Task description. Each line below should be reproduced without any alteration.

Material provided.

* * * * * * * * *

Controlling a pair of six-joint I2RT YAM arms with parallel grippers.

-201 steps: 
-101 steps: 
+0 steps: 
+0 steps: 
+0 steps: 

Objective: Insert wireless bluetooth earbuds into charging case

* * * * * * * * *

Problem solution.
Controlling a pair of six-joint I2RT YAM arms with parallel grippers.

-201 steps: 
-101 steps: 
+0 steps: 
+0 steps: 
+0 steps: 

Objective: Insert wireless bluetooth earbuds into charging case

The answer requires nothing more.